Picker robots — that is, motorized pincers which pick up and place things — might have repeatability in their favor, but complex poses and unfamiliar objects pose a challenge for most of them. It’s no wonder why: They not only have to locate objects and understand how to grasp them, which requires an enormous amount of training data, but they’ve got to set them down such that they don’t sustain damage or disturb their surroundings.

Leave it to the folks at MIT’s Computer Science and Artificial Intelligence Laboratory (CSAIL), though, to pioneer an approach that overcomes those barriers. In a newly published research paper (“Category-Level Robotic Manipulation with K-PAM: Key-Point Affordance Manipulation“), they describe a system — Keypoint Affordance Manipulation, or “kPAM” for short — that detects a collection of target coordinates called keypoints, enabling robotic hardware on which it’s deployed to handle a range of objects with finesse.

“Whenever you see a robot video on YouTube, you should watch carefully for what the robot is not doing,” MIT professor and senior author Russ Tedrake said in a statement. “Robots can pick almost anything up, but if it’s an object they haven’t seen before, they can’t actually put it down in any meaningful way.”

Most pick-and-place perception and grasping algorithms estimate positions, orientations, and geometries as opposed to points, which translates poorly to tasks involving oddly shaped objects. By contrast, kPAM’s three-dimensional keypoints pipeline can “naturally” accommodate variation among object types.
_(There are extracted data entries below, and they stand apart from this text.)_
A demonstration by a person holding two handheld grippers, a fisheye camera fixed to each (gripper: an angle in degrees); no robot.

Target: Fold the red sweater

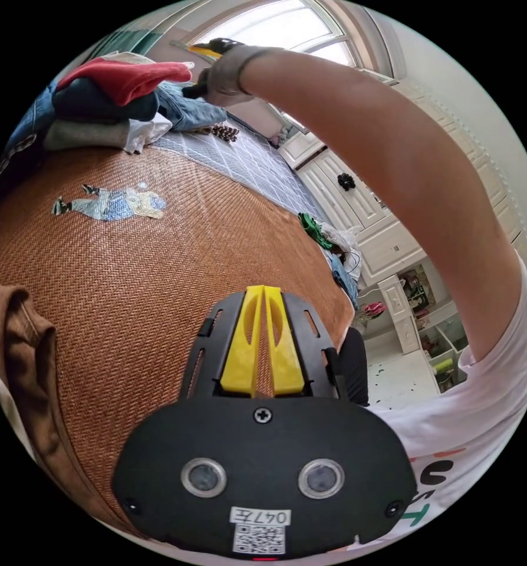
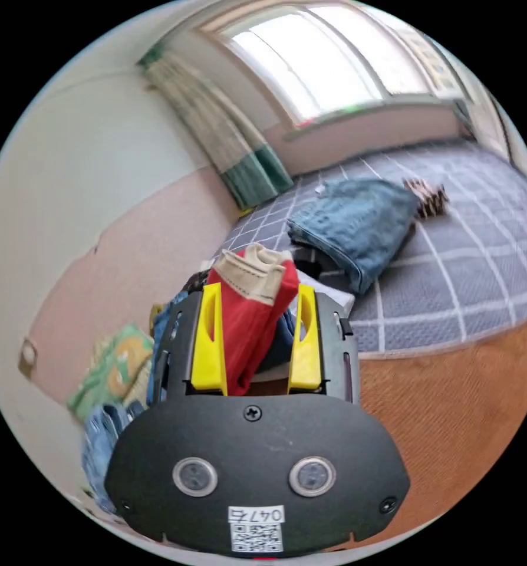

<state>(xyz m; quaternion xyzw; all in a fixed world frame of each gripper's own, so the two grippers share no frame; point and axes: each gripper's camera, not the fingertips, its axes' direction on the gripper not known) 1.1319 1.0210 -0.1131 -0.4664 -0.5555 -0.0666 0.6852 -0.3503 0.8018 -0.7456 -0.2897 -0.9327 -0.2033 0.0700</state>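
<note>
We see the red sweater point(image 1: 128, 76) lying on top of a pile of clothes point(image 1: 98, 118) at the far end of the bed, bunched up rather than spread flat. In the right gripper view the right claw point(image 2: 256, 339) is reaching into it: a ridge of red fabric with a beige ribbed edge stands between the two yellow jaws, which sit wide apart on either side of it, so we judge the jaws open around the cloth and not yet pressing on it. In the left gripper view the left claw point(image 1: 263, 342) hangs over the woven brown mat point(image 1: 157, 265) with its yellow jaws nearly together and nothing between them, and we can see the person's arm point(image 1: 393, 165) stretched out across the picture to the pile. Beyond the pile, folded blue jeans point(image 2: 358, 227) rest on the grey checked bedcover point(image 2: 452, 259), and a brown garment point(image 1: 16, 342) lies at the near edge of the mat. As we read it, the task is barely begun: the sweater is not laid out, no fold shows in it, and it has yet to leave the pile. What is left seems to be nearly everything: closing on the cloth, carrying it to the open mat, spreading it flat, bringing in the sleeves and doubling the body.
</note>
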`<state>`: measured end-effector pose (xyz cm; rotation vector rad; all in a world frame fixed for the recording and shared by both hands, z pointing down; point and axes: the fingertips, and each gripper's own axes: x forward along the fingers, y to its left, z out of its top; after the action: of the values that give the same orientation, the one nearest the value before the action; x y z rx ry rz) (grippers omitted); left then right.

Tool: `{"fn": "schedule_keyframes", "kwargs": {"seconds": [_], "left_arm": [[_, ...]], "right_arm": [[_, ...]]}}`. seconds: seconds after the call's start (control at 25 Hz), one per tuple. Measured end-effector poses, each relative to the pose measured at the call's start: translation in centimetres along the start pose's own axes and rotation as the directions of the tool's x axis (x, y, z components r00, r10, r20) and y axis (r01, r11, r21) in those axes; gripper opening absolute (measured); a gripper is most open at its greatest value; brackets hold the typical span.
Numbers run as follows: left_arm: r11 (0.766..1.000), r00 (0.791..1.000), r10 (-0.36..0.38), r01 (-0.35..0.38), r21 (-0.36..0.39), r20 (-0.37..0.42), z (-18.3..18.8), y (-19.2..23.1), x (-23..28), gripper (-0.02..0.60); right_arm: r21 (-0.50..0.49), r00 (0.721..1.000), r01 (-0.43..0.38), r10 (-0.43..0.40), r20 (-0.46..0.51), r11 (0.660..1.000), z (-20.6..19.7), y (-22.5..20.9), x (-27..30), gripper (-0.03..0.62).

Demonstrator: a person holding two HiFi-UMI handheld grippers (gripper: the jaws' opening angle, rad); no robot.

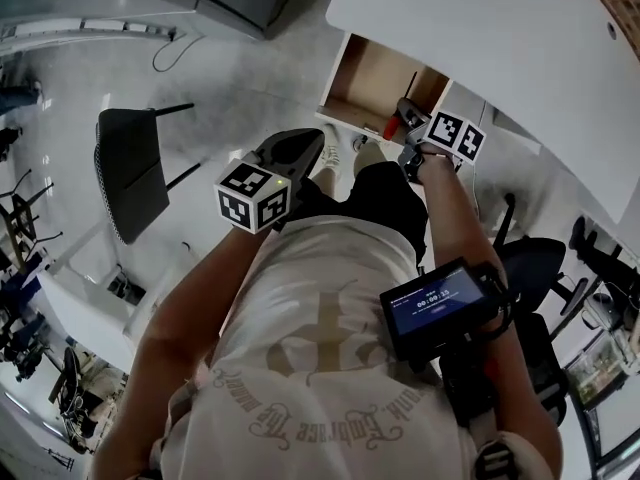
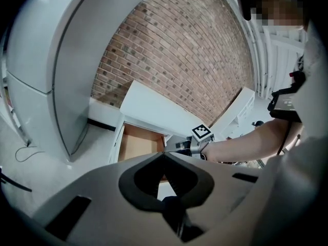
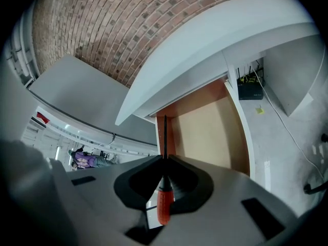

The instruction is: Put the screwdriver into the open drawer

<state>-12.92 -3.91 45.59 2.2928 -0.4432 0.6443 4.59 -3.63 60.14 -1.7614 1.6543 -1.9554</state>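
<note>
Two tools: the left tool [image 2: 164, 155] and the right tool [image 3: 165, 160]. One screwdriver [image 3: 163, 201]. One open drawer [image 1: 372, 76], under one white tabletop [image 1: 500, 38]. One small screen [image 1: 438, 303] on the person's forearm. One black chair [image 1: 130, 173] at the left; possibly a second at the right, too dark to be sure.

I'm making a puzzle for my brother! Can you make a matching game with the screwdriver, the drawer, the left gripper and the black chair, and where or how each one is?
Things:
1. red-handled, black-shafted screwdriver
2. light brown wooden drawer
3. left gripper
4. black chair

Places or states:
A. shut, nothing in it
B. standing on the pale floor
C. pulled open under the white desk
D. clamped in the right gripper

Pairs: 1-D, 2-C, 3-A, 4-B
</note>
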Motion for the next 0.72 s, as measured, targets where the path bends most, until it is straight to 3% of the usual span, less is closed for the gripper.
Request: {"fn": "schedule_keyframes", "kwargs": {"seconds": [0.72], "left_arm": [[0.994,0.997,0.014,-0.022,-0.107,-0.074,-6.9,2.6,4.4,0.021]], "right_arm": [[-0.025,0.991,0.124,-0.126,-0.052,0.992,-0.4,-6.8,7.5,0.049]]}}
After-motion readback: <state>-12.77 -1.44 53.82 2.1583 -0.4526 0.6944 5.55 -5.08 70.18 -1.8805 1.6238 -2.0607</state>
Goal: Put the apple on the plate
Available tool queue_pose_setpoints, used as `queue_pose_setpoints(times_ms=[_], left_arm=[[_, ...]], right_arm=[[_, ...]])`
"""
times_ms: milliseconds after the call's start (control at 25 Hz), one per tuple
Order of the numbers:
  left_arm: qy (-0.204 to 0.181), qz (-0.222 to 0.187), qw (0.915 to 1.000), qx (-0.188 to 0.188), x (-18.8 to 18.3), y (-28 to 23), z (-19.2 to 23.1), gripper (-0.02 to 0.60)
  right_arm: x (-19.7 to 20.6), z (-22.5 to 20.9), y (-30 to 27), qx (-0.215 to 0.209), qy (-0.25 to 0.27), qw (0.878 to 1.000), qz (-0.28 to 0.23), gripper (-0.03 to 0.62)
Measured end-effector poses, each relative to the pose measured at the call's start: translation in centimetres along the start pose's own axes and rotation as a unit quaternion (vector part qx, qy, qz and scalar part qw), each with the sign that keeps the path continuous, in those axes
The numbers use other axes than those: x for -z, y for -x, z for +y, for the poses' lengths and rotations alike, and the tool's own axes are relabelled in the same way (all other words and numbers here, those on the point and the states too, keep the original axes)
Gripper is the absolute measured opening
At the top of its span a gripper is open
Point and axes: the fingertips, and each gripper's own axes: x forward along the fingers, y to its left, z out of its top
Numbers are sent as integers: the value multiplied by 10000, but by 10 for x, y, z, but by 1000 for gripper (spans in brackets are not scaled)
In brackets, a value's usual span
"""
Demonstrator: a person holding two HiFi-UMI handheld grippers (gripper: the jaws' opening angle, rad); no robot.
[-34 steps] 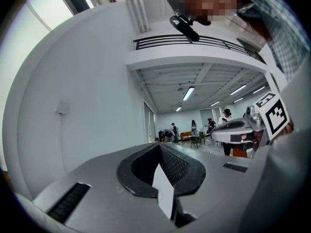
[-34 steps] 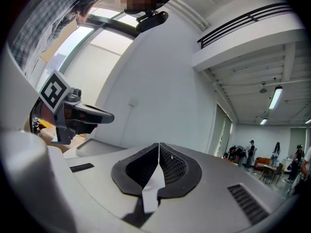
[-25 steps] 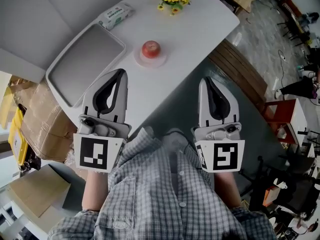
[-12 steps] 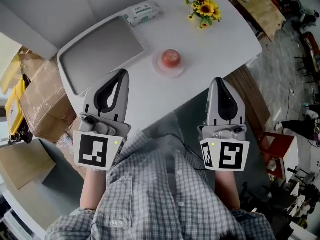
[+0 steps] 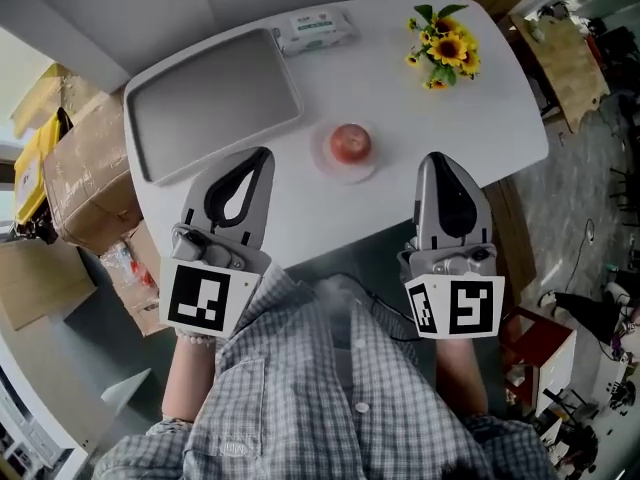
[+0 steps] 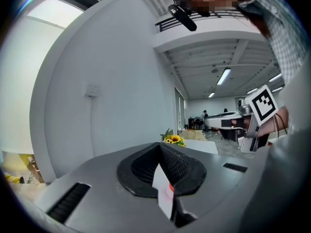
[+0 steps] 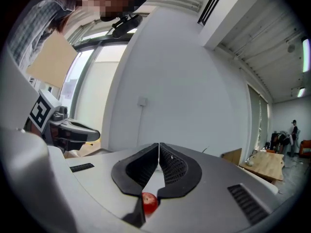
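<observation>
A red apple (image 5: 350,142) sits on a small pale plate (image 5: 338,173) on the white table (image 5: 400,108). In the head view my left gripper (image 5: 262,154) hangs over the table's near edge, left of and just short of the plate, its jaws shut and empty. My right gripper (image 5: 441,158) is level with it on the plate's right, also shut and empty. The right gripper view shows the apple (image 7: 149,202) low between the closed jaws' inner curves, some way ahead of the gripper (image 7: 159,144). In the left gripper view a sliver of the apple (image 6: 171,188) shows behind the gripper (image 6: 159,145).
A grey tray (image 5: 215,103) lies on the table's left part, a tissue pack (image 5: 315,28) beyond it. A sunflower bunch (image 5: 445,53) stands at the far right. Cardboard boxes (image 5: 80,183) sit on the floor to the left, a red stool (image 5: 530,338) to the right.
The table has swung in the head view, and the apple on its plate now lies nearer, between the two grippers' tips. Both grippers stayed shut and moved in toward the table's edge.
</observation>
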Motion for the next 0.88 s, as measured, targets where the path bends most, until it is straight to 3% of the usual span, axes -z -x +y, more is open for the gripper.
queue_pose_setpoints(times_ms=[200, 480, 880], left_arm=[[440, 308, 9986, -31, 14, -26, -10, 8], [668, 527, 9952, -491, 30, -50, -6, 8], [1027, 999, 9812, -1290, 67, -69, 8, 9]], right_arm=[[17, -16, -22, -424, -66, 9989, 160, 23], [55, -25, -52, -1272, -260, 9889, 724, 24], [110, -46, -96, -1756, -300, 9737, 1423, 25]])
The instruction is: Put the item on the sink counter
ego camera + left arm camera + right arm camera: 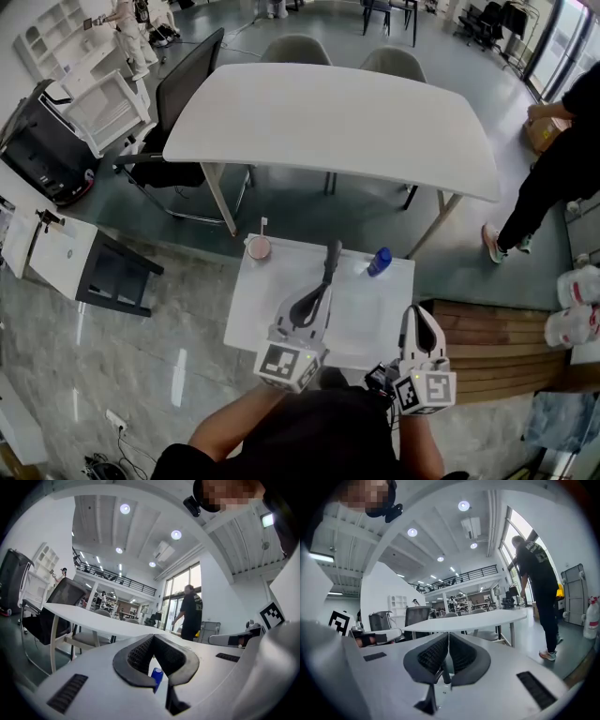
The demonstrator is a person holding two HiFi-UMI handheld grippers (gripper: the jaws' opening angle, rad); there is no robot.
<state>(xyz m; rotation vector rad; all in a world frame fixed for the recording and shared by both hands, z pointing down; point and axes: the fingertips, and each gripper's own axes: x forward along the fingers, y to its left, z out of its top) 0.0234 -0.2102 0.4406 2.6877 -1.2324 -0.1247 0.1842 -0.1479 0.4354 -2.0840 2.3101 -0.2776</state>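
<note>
Nearest the person, the right tool (413, 313) hangs over the near right edge of the small white worktop (367, 323). Its own view shows the jaws clenched tip to tip (448, 634) with nothing gripped. The left tool (331, 251) reaches further across the middle of the same worktop. Its jaws also meet at the tips (153, 637) and hold nothing.

The blue bottle (379, 262) sits on the worktop near the far edge, just to the right of the left tool's tips and apart from them. It is further out than the right tool and touches neither. In the left gripper view its blue top (157, 674) shows through the gap below the closed tips. A pink cup (258, 247) with a straw stands at the far left corner, to the left of the left tool.

Beyond the worktop is a large white table (328, 117) with chairs around it, and a person in dark clothes (562, 159) stands at the right
</note>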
Tedrake — along with PhD students Lucas Manuelli, Pete Florence, and Wei Gao — says that only three coordinates are required for a relatively uniform target, like a coffee mug (importantly, one on the bottom center and the top center), and that as little as six are sufficient for things like slippers, boots, and high heels.

MIT CSAIL

“Understanding just a little bit more about the object — the location of a few key points — is enough to enable a wide range of useful manipulation tasks,” Tedrake said.

The researchers tap a “state-of-the-art” integral AI model for keypoint detection, which takes a single RGB and depth image as input and outputs a probability heatmap and depth prediction map for each coordinate. (The 2D image coordinates, depth values, and final 3D keypoints are recovered in subsequent steps.) They collect training data from scenes containing objects of interest by projecting keypoint meshes into the image space, given an estimated camera pose from 3D reconstruction algorithms.

In experiments involving a Kuka IIWA LBR robot mounted with a Schunk WSG 50 gripping system (and a depth-sensing Primesense sensor), the fully trained system successfully guided the robot arm in placing shoes on a shoe rack, setting mugs upright on a shelf, and hanging the mugs on a rack by their handles.

The bot had no trouble with the test set of 20 shoes; out of 100 trials, it only twice failed to place a shoe on the rack. Errors arose when the gripper grasped the shoe by the heel, resulting in it shifting from its original position.

In the mug rack task, which involved a test set of 40 mugs varying in shape, size, and visual appearance, the robot managed to grip all cups when they were lying vertically, but only 19 when lying horizontally due to the gripper’s limited stroke. Impressively, it placed the mugs on the shelf within five centimeters of the target location in all but two trials (when the mug was placed upside down).

The mug handle test had a smaller set — 30 mugs — and five were very small mugs with handles measuring less than two centimeters in height and width. The gripper hung the larger mugs on the rack 100 percent of the time, but with the smaller mugs, it only achieved a 50 percent success rate. The researchers chalk up the fail cases to inaccurate keypoint detections.

There’s room for improvement in other areas, too. Tedrake and coauthors note that humans must annotate the training data their system requires, a process they intend to phase out in future work by supplementing real-world samples with synthetic data. And they concede that keypoints have to be relabeled and the model retrained even if the object category doesn’t change.

Still, they maintain that it affords greater flexibility than most current methods, and they believe that someday, it might help robots to undertake tasks like unloading dishwashers, wiping down kitchen counters, and performing pick-and-place jobs in factories and other industrial environments.